> **Work instructions**
Would you reproduce the listing exactly, leaving nothing out?

> **Records to process**
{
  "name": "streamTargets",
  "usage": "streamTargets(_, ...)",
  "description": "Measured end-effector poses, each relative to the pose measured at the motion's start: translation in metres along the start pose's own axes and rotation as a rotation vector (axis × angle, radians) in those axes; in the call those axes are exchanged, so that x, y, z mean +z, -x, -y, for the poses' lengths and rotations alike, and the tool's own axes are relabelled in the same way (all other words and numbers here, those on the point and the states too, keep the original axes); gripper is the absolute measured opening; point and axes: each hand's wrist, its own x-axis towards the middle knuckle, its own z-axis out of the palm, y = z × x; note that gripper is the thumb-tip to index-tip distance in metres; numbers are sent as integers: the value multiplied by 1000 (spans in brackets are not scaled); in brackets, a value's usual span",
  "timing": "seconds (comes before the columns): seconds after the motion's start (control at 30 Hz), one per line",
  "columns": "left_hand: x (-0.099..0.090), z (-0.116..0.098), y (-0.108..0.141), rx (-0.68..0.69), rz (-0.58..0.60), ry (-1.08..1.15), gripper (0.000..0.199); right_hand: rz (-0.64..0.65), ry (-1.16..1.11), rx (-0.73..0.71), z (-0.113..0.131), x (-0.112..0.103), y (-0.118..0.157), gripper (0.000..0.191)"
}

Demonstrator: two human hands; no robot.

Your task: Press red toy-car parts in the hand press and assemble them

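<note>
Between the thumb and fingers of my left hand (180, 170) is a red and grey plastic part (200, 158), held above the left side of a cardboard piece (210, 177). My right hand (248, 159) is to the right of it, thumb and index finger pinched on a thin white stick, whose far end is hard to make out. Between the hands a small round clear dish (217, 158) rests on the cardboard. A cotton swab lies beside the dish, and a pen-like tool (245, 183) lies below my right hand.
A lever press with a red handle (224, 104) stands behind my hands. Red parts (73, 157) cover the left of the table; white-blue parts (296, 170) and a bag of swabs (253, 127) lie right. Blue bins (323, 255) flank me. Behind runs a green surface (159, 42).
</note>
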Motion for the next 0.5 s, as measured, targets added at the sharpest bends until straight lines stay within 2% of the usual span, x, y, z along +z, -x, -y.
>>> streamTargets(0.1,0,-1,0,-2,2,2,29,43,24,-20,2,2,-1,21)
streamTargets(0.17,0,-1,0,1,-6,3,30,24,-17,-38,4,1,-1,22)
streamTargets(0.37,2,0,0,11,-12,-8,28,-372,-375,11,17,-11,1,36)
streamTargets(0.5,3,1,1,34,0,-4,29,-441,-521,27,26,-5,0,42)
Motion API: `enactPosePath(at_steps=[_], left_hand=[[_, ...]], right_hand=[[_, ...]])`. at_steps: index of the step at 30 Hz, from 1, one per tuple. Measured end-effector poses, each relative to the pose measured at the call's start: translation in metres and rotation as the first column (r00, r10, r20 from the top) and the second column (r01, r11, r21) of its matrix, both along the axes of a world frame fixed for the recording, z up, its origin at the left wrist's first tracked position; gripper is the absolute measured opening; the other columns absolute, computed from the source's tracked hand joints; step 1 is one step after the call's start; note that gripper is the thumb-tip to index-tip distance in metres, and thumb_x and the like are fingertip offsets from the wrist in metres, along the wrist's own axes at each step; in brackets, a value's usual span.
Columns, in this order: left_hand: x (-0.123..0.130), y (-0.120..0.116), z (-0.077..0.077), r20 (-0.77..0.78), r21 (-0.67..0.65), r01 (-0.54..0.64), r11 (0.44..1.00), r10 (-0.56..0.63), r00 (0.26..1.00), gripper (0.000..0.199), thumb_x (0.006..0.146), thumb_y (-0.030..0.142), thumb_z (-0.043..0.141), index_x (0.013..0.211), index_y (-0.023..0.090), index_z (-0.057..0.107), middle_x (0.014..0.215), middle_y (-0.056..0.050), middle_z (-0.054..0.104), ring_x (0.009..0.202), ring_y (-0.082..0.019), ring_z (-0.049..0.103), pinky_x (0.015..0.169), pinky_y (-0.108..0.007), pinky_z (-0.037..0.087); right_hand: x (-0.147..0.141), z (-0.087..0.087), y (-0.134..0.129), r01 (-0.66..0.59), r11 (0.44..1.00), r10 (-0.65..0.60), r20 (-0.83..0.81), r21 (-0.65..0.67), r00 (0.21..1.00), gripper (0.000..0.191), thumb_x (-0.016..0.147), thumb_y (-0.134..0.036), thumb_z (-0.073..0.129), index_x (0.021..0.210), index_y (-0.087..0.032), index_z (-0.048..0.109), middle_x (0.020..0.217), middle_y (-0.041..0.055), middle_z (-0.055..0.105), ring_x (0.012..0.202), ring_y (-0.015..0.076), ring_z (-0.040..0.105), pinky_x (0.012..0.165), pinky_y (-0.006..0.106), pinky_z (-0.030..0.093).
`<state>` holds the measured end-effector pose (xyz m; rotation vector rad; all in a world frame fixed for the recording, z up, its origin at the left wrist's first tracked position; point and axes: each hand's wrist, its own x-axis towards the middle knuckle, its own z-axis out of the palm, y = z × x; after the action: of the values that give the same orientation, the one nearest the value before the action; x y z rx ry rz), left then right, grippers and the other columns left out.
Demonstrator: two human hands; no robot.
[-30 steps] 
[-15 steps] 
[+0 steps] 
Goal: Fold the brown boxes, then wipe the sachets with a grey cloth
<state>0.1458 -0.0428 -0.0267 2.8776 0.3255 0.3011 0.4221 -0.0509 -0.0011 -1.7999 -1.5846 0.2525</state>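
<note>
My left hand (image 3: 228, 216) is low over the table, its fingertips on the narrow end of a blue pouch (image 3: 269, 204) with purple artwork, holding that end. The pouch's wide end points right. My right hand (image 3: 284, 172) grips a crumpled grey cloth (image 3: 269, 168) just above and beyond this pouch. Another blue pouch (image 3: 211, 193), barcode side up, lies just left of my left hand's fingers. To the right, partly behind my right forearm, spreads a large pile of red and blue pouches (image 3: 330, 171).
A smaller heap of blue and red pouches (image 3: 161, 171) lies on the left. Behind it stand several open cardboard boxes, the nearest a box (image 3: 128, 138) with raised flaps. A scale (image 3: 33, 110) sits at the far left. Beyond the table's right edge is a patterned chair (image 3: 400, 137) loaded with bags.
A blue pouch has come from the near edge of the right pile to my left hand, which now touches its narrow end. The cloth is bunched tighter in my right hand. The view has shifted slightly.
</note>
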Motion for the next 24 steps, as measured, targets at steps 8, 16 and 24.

> **Answer space**
{
  "name": "streamTargets",
  "usage": "streamTargets(_, ...)",
  "description": "Measured end-effector poses, each relative to the pose measured at the motion's start: translation in metres along the start pose's own axes and rotation as a rotation vector (axis × angle, radians) in those axes; in the call those axes are exchanged, so that x, y, z mean +z, -x, -y, for the poses' lengths and rotations alike, and the tool's own axes are relabelled in the same way (all other words and numbers here, those on the point and the states too, keep the original axes); gripper is the absolute measured opening; point and axes: each hand's wrist, its own x-axis towards the middle knuckle, its own z-axis out of the palm, y = z × x; note that gripper is the thumb-tip to index-tip distance in metres; numbers are sent as integers: the value multiplied by 1000 (spans in brackets are not scaled); in brackets, a value's usual span",
  "timing": "seconds (comes before the columns): seconds after the motion's start (control at 30 Hz), one per line",
  "columns": "left_hand: x (-0.099..0.090), z (-0.116..0.098), y (-0.108..0.141), rx (-0.68..0.69), rz (-0.58..0.60), ry (-1.08..1.15), gripper (0.000..0.199); right_hand: rz (-0.64..0.65), ry (-1.16..1.11), rx (-0.73..0.71), z (-0.113..0.131), x (-0.112..0.103), y (-0.118..0.157), gripper (0.000..0.191)"
}

Demonstrator: two human hands; no robot.

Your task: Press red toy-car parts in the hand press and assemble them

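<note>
Between the thumb and fingers of my left hand (180, 170) is a red and grey plastic part (200, 158), held above the left side of a cardboard piece (210, 177). My right hand (248, 159) is to the right of it, thumb and index finger pinched on a thin white stick, whose far end is hard to make out. Between the hands a small round clear dish (217, 158) rests on the cardboard. A cotton swab lies beside the dish, and a pen-like tool (245, 183) lies below my right hand.
A lever press with a red handle (224, 104) stands behind my hands. Red parts (73, 157) cover the left of the table; white-blue parts (296, 170) and a bag of swabs (253, 127) lie right. Blue bins (323, 255) flank me. Behind runs a green surface (159, 42).
</note>
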Motion for the next 0.5 s, as measured, targets added at the sharpest bends until straight lines stay within 2% of the usual span, x, y, z along +z, -x, -y.
>>> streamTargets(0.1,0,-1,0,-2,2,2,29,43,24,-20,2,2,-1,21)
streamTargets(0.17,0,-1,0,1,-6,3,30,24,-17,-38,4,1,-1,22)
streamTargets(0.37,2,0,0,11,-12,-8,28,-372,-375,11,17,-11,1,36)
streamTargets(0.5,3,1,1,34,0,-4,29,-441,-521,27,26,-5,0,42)
Motion API: `enactPosePath(at_steps=[_], left_hand=[[_, ...]], right_hand=[[_, ...]])`. at_steps: index of the step at 30 Hz, from 1, one per tuple. Measured end-effector poses, each relative to the pose measured at the call's start: translation in metres and rotation as the first column (r00, r10, r20 from the top) and the second column (r01, r11, r21) of its matrix, both along the axes of a world frame fixed for the recording, z up, its origin at the left wrist's first tracked position; gripper is the absolute measured opening; the other columns absolute, computed from the source's tracked hand joints; step 1 is one step after the call's start; note that gripper is the thumb-tip to index-tip distance in metres, and thumb_x and the like are fingertip offsets from the wrist in metres, along the wrist's own axes at each step; in brackets, a value's usual span.
Columns, in this order: left_hand: x (-0.123..0.130), y (-0.120..0.116), z (-0.077..0.077), r20 (-0.77..0.78), r21 (-0.67..0.65), r01 (-0.54..0.64), r11 (0.44..1.00), r10 (-0.56..0.63), r00 (0.26..1.00), gripper (0.000..0.199), thumb_x (0.006..0.146), thumb_y (-0.030..0.142), thumb_z (-0.043..0.141), index_x (0.013..0.211), index_y (-0.023..0.090), index_z (-0.057..0.107), middle_x (0.014..0.215), middle_y (-0.056..0.050), middle_z (-0.054..0.104), ring_x (0.009..0.202), ring_y (-0.082..0.019), ring_z (-0.049..0.103), pinky_x (0.015..0.169), pinky_y (-0.108..0.007), pinky_z (-0.037..0.087); right_hand: x (-0.147..0.141), z (-0.087..0.087), y (-0.134..0.129), r01 (-0.66..0.59), r11 (0.44..1.00), r10 (-0.65..0.60), r20 (-0.83..0.81), r21 (-0.65..0.67), r00 (0.21..1.00), gripper (0.000..0.191), thumb_x (-0.016..0.147), thumb_y (-0.134..0.036), thumb_z (-0.073..0.129), index_x (0.021..0.210), index_y (-0.087..0.032), index_z (-0.048..0.109), middle_x (0.020..0.217), middle_y (-0.041..0.055), middle_z (-0.055..0.105), ring_x (0.012..0.202), ring_y (-0.015..0.076), ring_z (-0.040..0.105), pinky_x (0.012..0.165), pinky_y (-0.006..0.106), pinky_z (-0.030..0.093).
`<state>` holds the measured end-effector pose (xyz m; rotation vector rad; all in a world frame fixed for the recording, z up, its origin at the left wrist's first tracked position; point and axes: each hand's wrist, its own x-axis towards the middle knuckle, its own z-axis out of the palm, y = z × x; after the action: of the values that give the same orientation, the one nearest the value before the action; x y z rx ry rz), left then right, grippers and the other columns left out.
Demonstrator: two human hands; no robot.
[-30 steps] 
[-15 steps] 
[+0 steps] 
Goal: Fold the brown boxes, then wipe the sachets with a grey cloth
<state>0.1458 -0.0428 -0.0267 2.8776 0.3255 0.3011 0.4221 -0.0509 -0.0011 -1.7999 -1.5846 0.2525</state>
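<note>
My left hand (image 3: 228, 216) is low over the table, its fingertips on the narrow end of a blue pouch (image 3: 269, 204) with purple artwork, holding that end. The pouch's wide end points right. My right hand (image 3: 284, 172) grips a crumpled grey cloth (image 3: 269, 168) just above and beyond this pouch. Another blue pouch (image 3: 211, 193), barcode side up, lies just left of my left hand's fingers. To the right, partly behind my right forearm, spreads a large pile of red and blue pouches (image 3: 330, 171).
A smaller heap of blue and red pouches (image 3: 161, 171) lies on the left. Behind it stand several open cardboard boxes, the nearest a box (image 3: 128, 138) with raised flaps. A scale (image 3: 33, 110) sits at the far left. Beyond the table's right edge is a patterned chair (image 3: 400, 137) loaded with bags.
A blue pouch has come from the near edge of the right pile to my left hand, which now touches its narrow end. The cloth is bunched tighter in my right hand. The view has shifted slightly.
</note>
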Motion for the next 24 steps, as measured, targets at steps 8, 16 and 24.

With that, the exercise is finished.